Lors de la dernière audience à la Haute Cour le 4 octobre, Jessie a assisté à distance depuis l’hôpital. En quelques minutes, elle a été submergée et a dû partir. Sa mère a eu du mal à parler pour elle.

Le juge a déclaré que Jessie pouvait contester l’évaluation du conseil concernant l’adéquation de l’hébergement et des soins pour elle, mais qu’elle ne pouvait pas rester à l’hôpital « alors qu’elle n’a pas besoin d’un lit là-bas, et qu’elle n’en a pas eu besoin depuis plus d’un an, alors que d’autres en ont besoin ».

Il a décidé que Jessie devait quitter l’hôpital et a déclaré : « nous devons espérer que la transition se passe bien ».

L’organisme de gestion hospitalière affirme qu’il s’engage à travailler avec des « partenaires de soins pour offrir les meilleurs soins possibles à ceux de nos communautés » dans le lieu qui « répond le mieux à leurs besoins ».

Les données les plus récentes, de 2020-2021, suggèrent qu’un lit d’hôpital standard du NHS coûte 345 £ par jour. En tenant compte de l’inflation, cela signifierait que le séjour à l’hôpital de Jessie a probablement coûté plus de 200 000 £. Nous ne savons pas combien a coûté l’action en justice.

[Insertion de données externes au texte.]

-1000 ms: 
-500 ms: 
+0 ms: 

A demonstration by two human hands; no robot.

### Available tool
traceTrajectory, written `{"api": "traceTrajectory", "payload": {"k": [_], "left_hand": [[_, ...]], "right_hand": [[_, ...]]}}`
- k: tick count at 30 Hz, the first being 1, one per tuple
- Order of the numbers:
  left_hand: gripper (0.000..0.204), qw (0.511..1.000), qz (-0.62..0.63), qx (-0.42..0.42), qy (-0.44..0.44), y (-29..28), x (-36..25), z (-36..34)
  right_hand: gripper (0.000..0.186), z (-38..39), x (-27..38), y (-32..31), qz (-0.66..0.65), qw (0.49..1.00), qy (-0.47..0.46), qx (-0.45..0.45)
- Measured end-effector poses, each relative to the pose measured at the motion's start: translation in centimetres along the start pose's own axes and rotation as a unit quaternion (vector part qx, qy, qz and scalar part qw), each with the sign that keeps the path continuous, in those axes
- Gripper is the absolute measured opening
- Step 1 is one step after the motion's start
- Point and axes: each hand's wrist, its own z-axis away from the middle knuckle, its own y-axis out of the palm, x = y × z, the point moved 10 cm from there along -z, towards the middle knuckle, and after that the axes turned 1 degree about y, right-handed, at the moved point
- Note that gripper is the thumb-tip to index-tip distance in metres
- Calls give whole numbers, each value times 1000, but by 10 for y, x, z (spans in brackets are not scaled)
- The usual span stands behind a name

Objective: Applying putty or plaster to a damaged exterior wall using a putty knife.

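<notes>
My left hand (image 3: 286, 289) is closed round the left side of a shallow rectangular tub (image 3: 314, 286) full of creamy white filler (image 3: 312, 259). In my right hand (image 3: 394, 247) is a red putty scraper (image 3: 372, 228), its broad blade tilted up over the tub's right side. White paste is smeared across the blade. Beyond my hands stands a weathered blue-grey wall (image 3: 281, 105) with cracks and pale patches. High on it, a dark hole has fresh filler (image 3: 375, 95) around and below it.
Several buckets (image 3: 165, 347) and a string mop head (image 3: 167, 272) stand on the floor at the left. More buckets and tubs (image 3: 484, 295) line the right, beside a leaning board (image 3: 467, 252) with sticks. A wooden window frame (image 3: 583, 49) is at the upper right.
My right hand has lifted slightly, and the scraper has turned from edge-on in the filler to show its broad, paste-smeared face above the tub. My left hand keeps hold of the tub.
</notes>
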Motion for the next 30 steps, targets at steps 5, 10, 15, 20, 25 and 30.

Dix jours après l’audience finale de Jessie, 18 mois après son arrivée à l’hôpital, la police l’a arrêtée. Elle a passé plusieurs heures dans un commissariat avant d’être transférée dans l’appartement de la ville qui lui rappelle de mauvais souvenirs.

La police l’enquête pour plusieurs incidents présumés, nous a-t-elle dit, y compris pour l’envoi de courriels offensants peu avant son expulsion en octobre.

Depuis son déménagement, Jessie dit qu’elle s’est automutilée et que la police a été appelée à trois reprises : une fois par Jessie, deux fois par le personnel.

« Ils ne savent pas quoi faire de moi », dit-elle.

Jessie a récemment reçu la visite d’un nouvel avocat.